Iets, dat natuurlijk voornamelijk te danken is aan de superioriteit van de beroemde Britse vloot. Groot-Brittannië heeft op het ogenblik bijna 53.000.000 inwoners, waarvan er bijna 44 miljoen in Engeland wonen, ruim 5 miljoen in Schotland, ruim 2 miljoen in Wales, bijna 1.500.000 in Noord-Ierland en de rest verspreid over de Britse Eilanden. Van die 53.000.000 wonen, vooral op het Engelse ‘vasteland’ (Engeland, Wales en Schotland) de meeste Britten in een stad. De hoofdstad Londen heeft alleen al ruim 8 miljoen inwoners, waarmee het, op New York na, de grootste stad van de wereld is. Verder telt Groot-Brittannië een vijftigtal steden met meer dan 100.000 inwoners.
Hoe afgelegen men in Groot-Brittannië ook woont: men is er nooit heel ver van de zee verwijderd. Groot-Brittannië is een land, dat altijd nauw verbonden is geweest met het water. Het heeft een van de grootste vloten van de wereld; op zijn kusten liggen verscheidene uitstekende havensteden en de visserij in de rijke wateren onder de kust is altijd een belangrijke pijler geweest in de Britse economie. Beroemd zijn ook de Britse scheepsbouwindustrie en de Britse koopvaardij, die de koopvaardijvlag van het land naar alle uithoeken van de wereld heeft gebracht. Groot-Brittannië is rijk aan steenkool; zo rijk in elk geval, dat er voldoende brandstof is om de duizenden fabrieken in bedrijf te houden en bovendien nog te kunnen exporteren. Slechter is het gesteld met de landbouw en de ‘veeteelt. Beide takken van agrarische nijverheid floreren uitstekend - maar ze leveren niet voldoende op om 53 miljoen Britten in leven te houden.

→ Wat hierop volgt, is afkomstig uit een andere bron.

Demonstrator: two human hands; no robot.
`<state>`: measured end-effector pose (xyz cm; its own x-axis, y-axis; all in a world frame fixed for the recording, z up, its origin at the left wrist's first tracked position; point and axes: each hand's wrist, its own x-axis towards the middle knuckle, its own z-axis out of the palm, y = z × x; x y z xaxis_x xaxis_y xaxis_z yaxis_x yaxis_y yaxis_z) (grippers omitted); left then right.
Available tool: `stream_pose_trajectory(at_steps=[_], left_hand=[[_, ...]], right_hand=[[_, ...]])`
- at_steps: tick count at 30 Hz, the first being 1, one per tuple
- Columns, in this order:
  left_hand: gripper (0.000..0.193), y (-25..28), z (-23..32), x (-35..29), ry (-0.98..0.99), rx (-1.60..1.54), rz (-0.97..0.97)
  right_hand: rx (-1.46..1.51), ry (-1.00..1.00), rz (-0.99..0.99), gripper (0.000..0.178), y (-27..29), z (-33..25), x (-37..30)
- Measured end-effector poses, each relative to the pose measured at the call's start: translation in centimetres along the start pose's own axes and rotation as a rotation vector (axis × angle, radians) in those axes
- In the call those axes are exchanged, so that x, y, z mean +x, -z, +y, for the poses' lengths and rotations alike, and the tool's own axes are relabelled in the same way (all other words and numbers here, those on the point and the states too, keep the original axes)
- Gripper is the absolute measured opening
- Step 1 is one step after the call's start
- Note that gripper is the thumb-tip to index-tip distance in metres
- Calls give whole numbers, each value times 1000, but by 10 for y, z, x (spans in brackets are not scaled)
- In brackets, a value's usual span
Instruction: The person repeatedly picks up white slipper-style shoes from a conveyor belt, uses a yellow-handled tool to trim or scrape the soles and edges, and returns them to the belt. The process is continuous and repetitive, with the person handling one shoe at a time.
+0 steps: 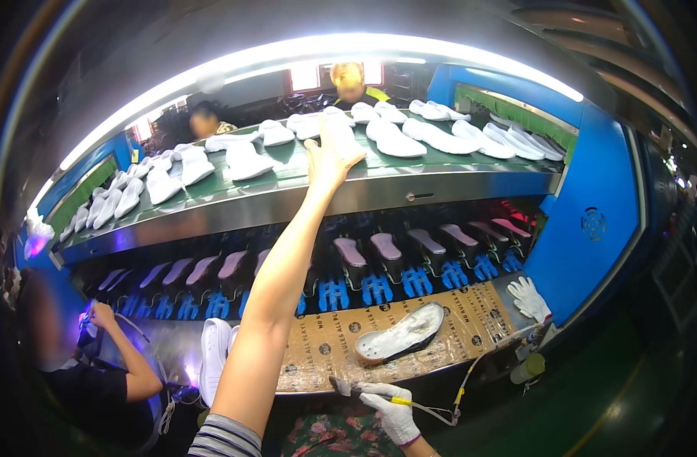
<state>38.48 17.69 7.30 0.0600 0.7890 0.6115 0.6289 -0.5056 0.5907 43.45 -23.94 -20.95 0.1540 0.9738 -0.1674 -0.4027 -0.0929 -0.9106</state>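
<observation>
My bare left hand (333, 158) reaches far forward to the upper green conveyor belt (291, 174), its thumb and a finger spread apart. It is against a white shoe part (351, 142) in the row there; bright glare blurs the contact. My right hand (394, 415), in a white glove, is closed round a brush (344, 386) with a thin hose and yellow tape, near the bench's front edge. Just beyond the brush, a white shoe part (398, 335) with small holes at one end lies on brown printed covering (318, 365).
Pinkish insole-shaped pads (386, 245) and blue clamps (377, 289) line the lower level. A white glove (528, 298) lies by the blue machine side (592, 228). White shoe parts (214, 354) stand left of my forearm. A co-worker (89, 365) works at left; two people are behind the belt.
</observation>
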Motion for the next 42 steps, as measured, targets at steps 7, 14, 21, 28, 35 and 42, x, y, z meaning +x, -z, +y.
stream_pose_trajectory(at_steps=[7,14,21,28,35,42], left_hand=[[129,9,-13,5,-209,104,199],[38,178,-149,-22,-409,778,327],[45,285,-149,-193,-145,-478,214],[40,301,-195,-326,192,-663,883],[38,173,-195,-445,844,-1065,-266],[108,146,-155,-565,1418,-1759,-458]], right_hand=[[-16,-4,76,24,7,-3,0],[14,36,17,22,-14,23,12],[72,137,47,19,-25,3,32],[362,270,34,27,-36,-28,41],[-413,468,-366,18,-98,-55,25],[-589,483,-405,18,-90,-22,27]])
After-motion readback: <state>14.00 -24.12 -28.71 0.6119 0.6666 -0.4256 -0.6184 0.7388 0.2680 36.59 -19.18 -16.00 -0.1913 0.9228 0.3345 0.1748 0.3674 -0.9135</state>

Al jaren lang heeft Groot-Brittannië daarom de produkten van zijn industrie uitgevoerd om levensmiddelen in alle mogelijke vormen en kwaliteiten te kunnen invoeren. De Britse handel is voor een goed deel gericht op de leden van het Britse Gemenebest. De laatste jaren gaan er in het land stemmen op om hier verandering in te brengen. Vandaar dan ook dat Engeland tot de EEG wilde toetreden. Tot en met de Tweede Wereldoorlog heeft Groot-Brittannië, dank zij vooral haar vloot en haar bezit aan koloniën in alle delen van de wereld, een beslissende rol gespeeld in de
wereldpolitiek. Er zijn tekenen die erop wijzen, dat die vooraanstaande plaats van het land bezig is te verzwakken. Behalve aan de opkomst van de Verenigde Staten en de Sowjet-Unie is dat natuurlijk vooral te wijten aan het verlies van het koloniale rijk van de Britten. Het Gemenebest tussen Groot-Brittannië en de nu zelfstandig geworden koloniën is niet zo’n sterk geheel als het oude ‘Empire’. Dat neemt echter niet weg, dat Groot-Brittannië nog altijd tot de machtigste landen van de wereld behoort en de lieflijkheid van haar schilderachtig platteland combineert met de nog altijd geduchte macht van de vloot en van een luchtmacht, die uitgerust is met atoomwapens.
Engeland is de bakermat van de Europese democratie. In eeuwen waarin er overal elders van grondwetten en grondrechten nog geen sprake was, bestonden dergelijke wetten al in Engeland.